**What needs to be done:** Count the lines below that contain the word "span" and give only that number.

━━━━━ Extracted information ━━━━━

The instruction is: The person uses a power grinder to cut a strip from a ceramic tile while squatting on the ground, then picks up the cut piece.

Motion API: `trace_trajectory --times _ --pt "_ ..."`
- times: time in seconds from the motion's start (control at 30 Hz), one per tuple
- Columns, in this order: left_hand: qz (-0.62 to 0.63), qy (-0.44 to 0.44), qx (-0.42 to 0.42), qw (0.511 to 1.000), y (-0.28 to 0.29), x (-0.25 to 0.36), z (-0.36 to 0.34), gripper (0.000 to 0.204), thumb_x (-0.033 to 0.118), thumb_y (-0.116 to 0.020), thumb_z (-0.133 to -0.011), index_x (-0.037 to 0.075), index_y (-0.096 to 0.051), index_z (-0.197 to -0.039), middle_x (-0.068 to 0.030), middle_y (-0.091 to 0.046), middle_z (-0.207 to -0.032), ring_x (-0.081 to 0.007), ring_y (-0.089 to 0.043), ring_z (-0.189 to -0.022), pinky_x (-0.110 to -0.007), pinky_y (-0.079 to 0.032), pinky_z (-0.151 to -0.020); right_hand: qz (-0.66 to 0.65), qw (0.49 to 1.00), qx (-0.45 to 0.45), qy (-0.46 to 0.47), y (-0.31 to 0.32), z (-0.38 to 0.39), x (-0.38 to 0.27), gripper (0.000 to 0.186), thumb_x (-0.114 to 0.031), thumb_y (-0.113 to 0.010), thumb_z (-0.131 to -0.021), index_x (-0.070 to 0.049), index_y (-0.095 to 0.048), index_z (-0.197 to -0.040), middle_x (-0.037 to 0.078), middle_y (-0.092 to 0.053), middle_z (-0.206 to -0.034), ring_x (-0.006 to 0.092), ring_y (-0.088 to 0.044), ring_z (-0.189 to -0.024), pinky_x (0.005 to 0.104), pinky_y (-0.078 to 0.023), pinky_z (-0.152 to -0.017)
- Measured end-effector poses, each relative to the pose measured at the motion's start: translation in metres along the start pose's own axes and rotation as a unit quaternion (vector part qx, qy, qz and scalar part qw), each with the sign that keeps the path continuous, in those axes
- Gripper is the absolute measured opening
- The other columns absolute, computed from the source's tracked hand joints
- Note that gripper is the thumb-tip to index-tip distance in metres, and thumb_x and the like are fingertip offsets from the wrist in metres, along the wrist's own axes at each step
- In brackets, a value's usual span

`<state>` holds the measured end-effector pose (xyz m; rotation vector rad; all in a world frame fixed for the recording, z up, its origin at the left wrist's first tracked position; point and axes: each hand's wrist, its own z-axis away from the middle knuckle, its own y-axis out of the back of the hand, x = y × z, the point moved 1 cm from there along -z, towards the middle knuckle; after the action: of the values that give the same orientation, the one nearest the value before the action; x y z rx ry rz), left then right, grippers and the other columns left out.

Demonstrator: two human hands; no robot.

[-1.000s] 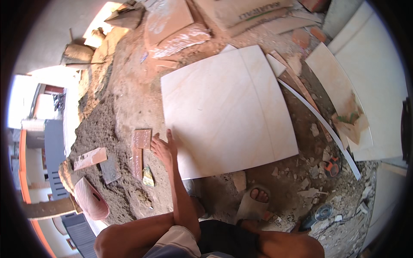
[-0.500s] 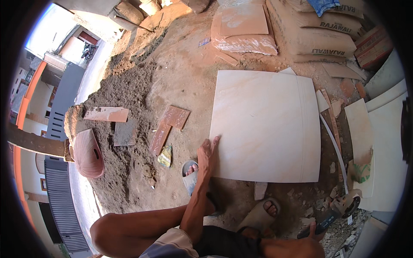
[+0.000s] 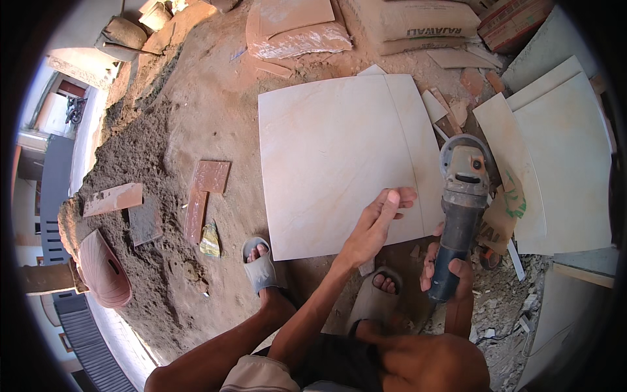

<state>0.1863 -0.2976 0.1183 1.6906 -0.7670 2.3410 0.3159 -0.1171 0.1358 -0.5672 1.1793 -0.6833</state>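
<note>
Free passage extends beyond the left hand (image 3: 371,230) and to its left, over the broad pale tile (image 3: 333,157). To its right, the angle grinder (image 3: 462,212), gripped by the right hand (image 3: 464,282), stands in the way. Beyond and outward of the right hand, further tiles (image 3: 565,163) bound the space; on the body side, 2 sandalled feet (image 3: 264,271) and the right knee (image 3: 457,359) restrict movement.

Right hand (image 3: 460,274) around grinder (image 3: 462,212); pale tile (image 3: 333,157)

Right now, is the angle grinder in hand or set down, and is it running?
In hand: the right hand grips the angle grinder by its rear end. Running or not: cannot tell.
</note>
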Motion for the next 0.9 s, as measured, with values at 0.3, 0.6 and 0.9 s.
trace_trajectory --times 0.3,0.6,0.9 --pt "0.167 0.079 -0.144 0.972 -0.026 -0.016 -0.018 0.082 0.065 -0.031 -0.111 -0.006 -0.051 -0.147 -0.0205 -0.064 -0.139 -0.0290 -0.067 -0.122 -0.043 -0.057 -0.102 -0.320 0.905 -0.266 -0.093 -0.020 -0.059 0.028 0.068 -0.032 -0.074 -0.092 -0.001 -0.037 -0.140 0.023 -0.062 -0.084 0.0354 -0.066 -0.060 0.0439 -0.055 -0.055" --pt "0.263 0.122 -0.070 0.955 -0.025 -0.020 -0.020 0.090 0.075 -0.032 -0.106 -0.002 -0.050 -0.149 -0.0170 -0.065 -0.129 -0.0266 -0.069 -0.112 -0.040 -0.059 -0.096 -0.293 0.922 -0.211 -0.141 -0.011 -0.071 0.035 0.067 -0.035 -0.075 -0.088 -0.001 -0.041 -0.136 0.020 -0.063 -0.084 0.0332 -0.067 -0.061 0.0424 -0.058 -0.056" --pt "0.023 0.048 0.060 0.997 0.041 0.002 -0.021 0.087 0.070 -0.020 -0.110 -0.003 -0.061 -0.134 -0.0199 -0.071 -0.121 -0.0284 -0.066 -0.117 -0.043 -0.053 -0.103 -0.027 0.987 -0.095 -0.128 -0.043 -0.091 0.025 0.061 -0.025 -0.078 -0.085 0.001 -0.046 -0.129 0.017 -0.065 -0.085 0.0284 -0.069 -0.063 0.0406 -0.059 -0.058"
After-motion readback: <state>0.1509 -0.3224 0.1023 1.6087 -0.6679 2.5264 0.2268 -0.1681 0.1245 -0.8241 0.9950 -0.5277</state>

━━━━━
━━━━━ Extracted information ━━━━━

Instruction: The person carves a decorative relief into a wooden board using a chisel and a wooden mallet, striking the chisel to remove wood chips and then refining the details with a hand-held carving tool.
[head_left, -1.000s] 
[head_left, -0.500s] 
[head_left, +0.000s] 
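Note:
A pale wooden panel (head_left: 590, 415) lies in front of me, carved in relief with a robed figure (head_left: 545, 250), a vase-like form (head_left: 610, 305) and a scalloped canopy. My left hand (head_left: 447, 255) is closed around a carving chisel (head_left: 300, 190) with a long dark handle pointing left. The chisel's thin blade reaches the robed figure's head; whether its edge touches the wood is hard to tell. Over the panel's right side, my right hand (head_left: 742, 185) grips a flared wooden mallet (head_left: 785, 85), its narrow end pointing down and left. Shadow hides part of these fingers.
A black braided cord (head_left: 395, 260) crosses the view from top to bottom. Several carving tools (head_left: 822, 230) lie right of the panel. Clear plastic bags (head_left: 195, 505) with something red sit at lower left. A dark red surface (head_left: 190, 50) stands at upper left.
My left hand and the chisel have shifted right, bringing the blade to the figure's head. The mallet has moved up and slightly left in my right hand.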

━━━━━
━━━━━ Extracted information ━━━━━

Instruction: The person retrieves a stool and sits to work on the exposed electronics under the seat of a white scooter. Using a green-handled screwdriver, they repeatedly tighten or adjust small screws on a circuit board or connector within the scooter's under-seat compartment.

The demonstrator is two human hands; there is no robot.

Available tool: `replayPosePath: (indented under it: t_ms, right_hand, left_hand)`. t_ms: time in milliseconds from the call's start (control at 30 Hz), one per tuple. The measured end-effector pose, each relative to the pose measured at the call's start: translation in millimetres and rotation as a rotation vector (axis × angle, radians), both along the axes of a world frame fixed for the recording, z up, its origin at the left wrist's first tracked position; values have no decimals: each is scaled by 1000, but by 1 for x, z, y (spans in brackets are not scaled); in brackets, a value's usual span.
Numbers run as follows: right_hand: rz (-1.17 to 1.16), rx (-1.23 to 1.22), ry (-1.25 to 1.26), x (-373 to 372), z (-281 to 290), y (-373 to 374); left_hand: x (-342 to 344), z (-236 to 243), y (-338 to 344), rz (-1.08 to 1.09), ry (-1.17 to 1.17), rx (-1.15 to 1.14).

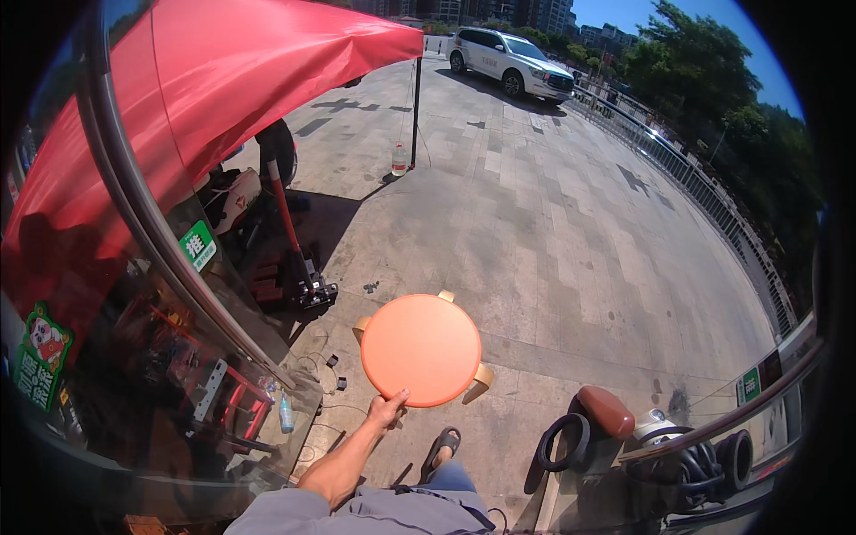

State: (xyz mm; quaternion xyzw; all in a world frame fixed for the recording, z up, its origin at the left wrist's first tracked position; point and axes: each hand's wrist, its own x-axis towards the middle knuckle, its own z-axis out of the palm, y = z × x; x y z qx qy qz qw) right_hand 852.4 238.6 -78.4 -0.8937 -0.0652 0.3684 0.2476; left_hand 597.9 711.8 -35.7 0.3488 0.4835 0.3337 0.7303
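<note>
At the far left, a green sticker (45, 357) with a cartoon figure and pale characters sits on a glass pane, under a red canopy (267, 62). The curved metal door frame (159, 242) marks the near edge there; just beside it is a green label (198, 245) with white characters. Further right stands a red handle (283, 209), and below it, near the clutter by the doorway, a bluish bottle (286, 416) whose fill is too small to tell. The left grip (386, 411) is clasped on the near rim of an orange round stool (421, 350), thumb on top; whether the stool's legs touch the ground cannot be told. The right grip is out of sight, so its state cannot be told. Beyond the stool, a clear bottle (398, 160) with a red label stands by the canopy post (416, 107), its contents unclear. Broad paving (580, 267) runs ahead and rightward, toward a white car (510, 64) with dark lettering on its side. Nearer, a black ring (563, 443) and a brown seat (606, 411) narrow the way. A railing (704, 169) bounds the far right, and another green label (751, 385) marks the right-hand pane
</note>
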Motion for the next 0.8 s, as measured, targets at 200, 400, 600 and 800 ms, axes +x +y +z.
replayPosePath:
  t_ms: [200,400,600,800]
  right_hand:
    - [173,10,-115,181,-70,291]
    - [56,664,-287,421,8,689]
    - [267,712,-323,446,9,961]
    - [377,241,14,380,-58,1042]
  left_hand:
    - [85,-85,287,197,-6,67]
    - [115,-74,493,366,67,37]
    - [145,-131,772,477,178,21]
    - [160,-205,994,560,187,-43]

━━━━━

**Answer to the exercise:** 2